“啊啦啊啦~”赛琳娜猩红的眼眸微转,目光越过严阵以待的ASRB队员,精准地落在队伍后方的曹唐糖身上,仿佛发现了什么稀世珍宝,声音里带着毫不掩饰的惊喜与玩味,“没想到,在这样粗暴的客人中间,还藏着一位如此可爱精致的小女仆呢。
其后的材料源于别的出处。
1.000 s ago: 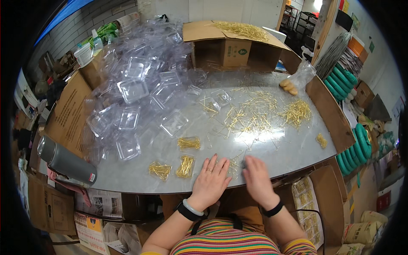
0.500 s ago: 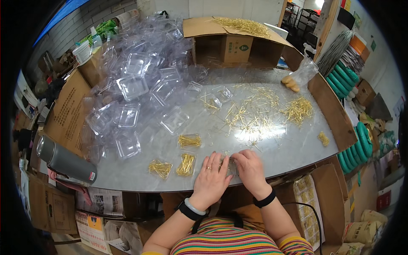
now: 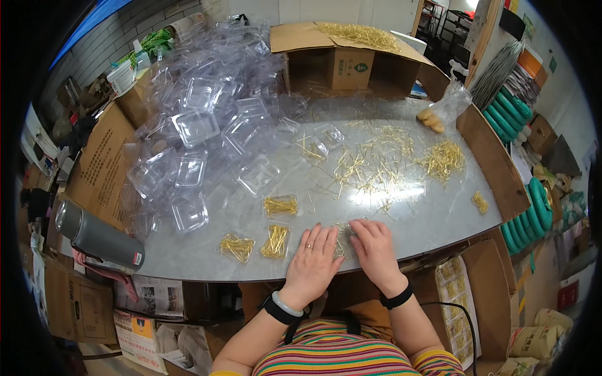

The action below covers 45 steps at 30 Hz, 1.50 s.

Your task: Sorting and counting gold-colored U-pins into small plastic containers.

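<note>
Both hands lie side by side on the grey table (image 3: 401, 222), at its near edge. The left hand (image 3: 313, 260) lies flat, palm down, fingers spread and pinching nothing. The right hand (image 3: 374, 245) has its fingers curled down over a small clear packet of gold pins (image 3: 343, 237), which sits between the two hands; whether the fingertips actually pinch it cannot be told. Just left of the left hand lie two filled pin packets (image 3: 276, 241) (image 3: 237, 246), and a third (image 3: 280, 205) lies beyond them. Farther from the hands, toward the table's middle, loose gold pins (image 3: 376, 166) are scattered, with a denser heap (image 3: 444, 160) to their right. A pile of empty clear plastic trays (image 3: 207, 125) covers the table's far left. An open cardboard box (image 3: 342, 59) stands at the far edge.
</note>
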Motion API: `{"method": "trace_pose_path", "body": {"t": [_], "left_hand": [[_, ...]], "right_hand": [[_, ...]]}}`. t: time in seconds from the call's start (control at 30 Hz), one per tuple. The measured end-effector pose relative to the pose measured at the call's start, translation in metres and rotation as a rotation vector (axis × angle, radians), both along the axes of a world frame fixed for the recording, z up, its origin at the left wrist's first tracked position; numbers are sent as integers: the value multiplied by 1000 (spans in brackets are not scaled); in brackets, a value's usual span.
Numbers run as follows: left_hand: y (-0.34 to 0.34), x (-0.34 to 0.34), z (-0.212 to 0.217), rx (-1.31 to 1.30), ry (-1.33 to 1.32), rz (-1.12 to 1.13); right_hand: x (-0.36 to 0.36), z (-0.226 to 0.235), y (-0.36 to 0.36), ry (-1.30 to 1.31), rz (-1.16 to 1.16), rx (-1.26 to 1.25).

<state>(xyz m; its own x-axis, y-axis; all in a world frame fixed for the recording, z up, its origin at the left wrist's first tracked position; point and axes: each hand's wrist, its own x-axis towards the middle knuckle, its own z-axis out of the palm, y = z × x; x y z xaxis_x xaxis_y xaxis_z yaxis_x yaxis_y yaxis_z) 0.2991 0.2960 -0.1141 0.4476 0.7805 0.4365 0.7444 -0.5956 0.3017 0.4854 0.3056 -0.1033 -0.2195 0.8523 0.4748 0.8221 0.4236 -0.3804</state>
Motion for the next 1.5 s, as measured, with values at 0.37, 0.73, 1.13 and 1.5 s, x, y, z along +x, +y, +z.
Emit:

”
话音未落,异变突生!
曹唐糖身后那根看似沉寂的暗红色水晶柱,表面毫无征兆地泛起涟漪,一只色泽如红玉、五指修长却冰冷异常的手猛然探出,以不可思议的速度和刁钻角度,一把扣住了她的腰肢,向后拽去。
“寒露小姐!”
林子泽反应极快,空间支配的能力瞬间发动,试图扭曲那手臂周围的空间将其逼退或截断。
然而,一股比他之前遭遇的任何干扰都更庞大、更凝实的污秽能量场从水晶柱内部轰然爆发,强势地抵消、压制了他的空间操控。
就这么一瞬的阻滞,曹唐糖已被那只手彻底拉入了水晶内部——并非穿透,那水晶表面如同水波般将她吞没,随即恢复原状。
下一刻,光影闪烁,曹唐糖的身影已然出现在中央水晶柱顶端,被赛琳娜稳稳地、以一种看似亲昵实则完全掌控的姿态揽在怀中。
“寒露小姐!”
林子泽面色一寒,脚下发力就要前冲,但周围那些半结晶化的怪物发出低吼,如同得到指令的猎犬,更加疯狂地扑了上来,瞬间交织成密集的防线,将他与队员们死死缠住。
赛琳娜对下方的骚乱毫不在意,她右手环抱着曹唐糖的腰,左手抬起,纤细苍白的手指轻轻撩起一缕对方淡紫色的短发,在指尖缠绕把玩,动作温柔得像在抚摸宠物最柔软的绒毛。
“嗯~”她发出满足的叹息,低头凑近曹唐糖的耳边,吐气如兰,却带着非人的冰冷气息,“真是……让人心动的孩子呢。纯净的气息,有趣的力量……告诉我,你叫什么名字?”
她的声音充满诱惑的磁性:“要不要……离开那些无趣的人类,加入我们呢?成为我专属的小女仆,你将获得不朽的生命,永恒驻留的青春美貌,以及……”她猩红的眼眸深处闪过一道幽光,“远比你现在强大的力量。如何?”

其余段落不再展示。